The data presented here also showed that XRN1 targets are normally maintained at low levels of expression and are likely to be rapidly turned over, similar to signatures of a number of oncogenes. Recent work in mouse embryonic stem cells has shown that XRN1 is directly recruited to the ribosome to remove transcripts that show reduced or stalled translation (Tuck et al. 2020). This is congruent with our findings that direct targets of XRN1 show reduced translational efficiency. It is possible that in the absence of XRN1, stalled/slowly translating ribosomes remain in contact with the RNA, increasing the chance of translational errors, which in turn could have detrimental effects upon the cell. Finally, XRN1-sensitive transcripts also tended to be shorter that the genome average, with shorter 5′UTRs. 5′UTRs are generally highly structured; therefore a shorter 5′UTR may result in a reduction of structure that would facilitate XRN1 activity. We also observe an array of indirect transcriptional changes in expression in XRN1-depleted SAOS-2 cells. This could be explained by recent work demonstrating that changes in expression or activity of XRN1 results in relocation of a number of RNA binding proteins.

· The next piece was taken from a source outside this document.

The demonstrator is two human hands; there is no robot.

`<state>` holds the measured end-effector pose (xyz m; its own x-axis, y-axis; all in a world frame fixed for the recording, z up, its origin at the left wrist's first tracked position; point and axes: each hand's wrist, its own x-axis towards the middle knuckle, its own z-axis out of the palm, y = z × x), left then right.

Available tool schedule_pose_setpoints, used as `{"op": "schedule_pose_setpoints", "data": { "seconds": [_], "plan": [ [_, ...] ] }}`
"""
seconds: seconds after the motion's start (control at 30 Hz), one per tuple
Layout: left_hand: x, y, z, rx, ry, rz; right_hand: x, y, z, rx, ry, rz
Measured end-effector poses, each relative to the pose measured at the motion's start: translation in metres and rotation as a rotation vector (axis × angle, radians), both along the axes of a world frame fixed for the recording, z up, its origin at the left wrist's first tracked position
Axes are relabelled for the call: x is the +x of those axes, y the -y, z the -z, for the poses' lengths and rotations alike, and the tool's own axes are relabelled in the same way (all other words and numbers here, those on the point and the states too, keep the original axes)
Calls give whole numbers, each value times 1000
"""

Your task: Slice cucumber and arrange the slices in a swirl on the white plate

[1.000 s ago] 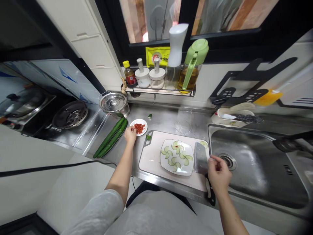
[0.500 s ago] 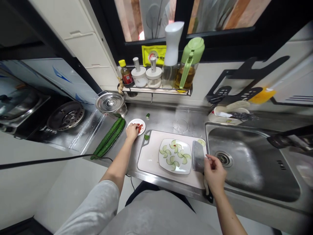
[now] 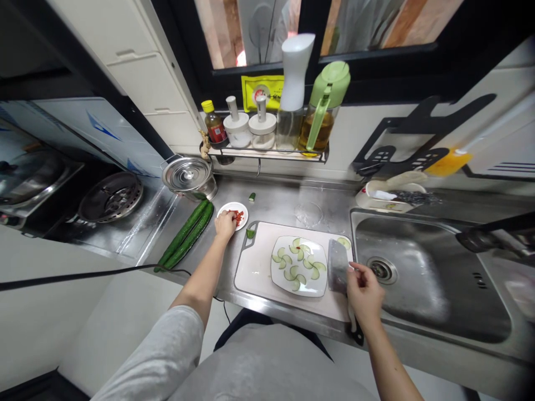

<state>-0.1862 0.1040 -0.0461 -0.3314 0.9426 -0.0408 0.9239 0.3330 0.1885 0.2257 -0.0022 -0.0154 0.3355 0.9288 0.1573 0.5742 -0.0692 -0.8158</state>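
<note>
My left hand (image 3: 225, 224) is closed in a pinch at a small white plate (image 3: 224, 208), its fingertips down among the chopped red pepper (image 3: 239, 217). My right hand (image 3: 365, 295) hovers by the handle of a cleaver (image 3: 337, 264), with curled fingers and thumb against the index finger. Anything between them is too small to make out. The cleaver lies on a pale cutting board (image 3: 254, 273). Left of its blade, a white square plate (image 3: 280, 285) carries several flower shapes made of cucumber slices (image 3: 294, 277). The farthest flower has a red bit at its centre.
Two whole cucumbers (image 3: 186, 236) lie left of the board, near a lidded steel pot (image 3: 189, 175). Cucumber ends (image 3: 252, 196) are by the small plate. A sink (image 3: 438, 267) is at right, a stove burner (image 3: 111, 197) at left. Bottles and jars stand on a rack (image 3: 267, 153).
My right hand has shifted very slightly left. My left hand stays at the red pepper. The plates and cleaver keep their places.
</note>
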Motion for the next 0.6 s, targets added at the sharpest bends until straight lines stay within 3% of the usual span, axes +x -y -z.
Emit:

This includes other members of the decay machinery, which affect the mRNA-decay-RNA polymerase II transcriptional feedback loop (Abernathy et al. 2015; Gilbertson et al. 2018). Since an increase in XRN1 activity results in the relocation of a number of RNA binding proteins to the nucleus, it is possible that depletion of XRN1 causes these proteins to remain in the cytoplasm, contributing to the post-transcriptional down-regulation of transcripts that we also observed here.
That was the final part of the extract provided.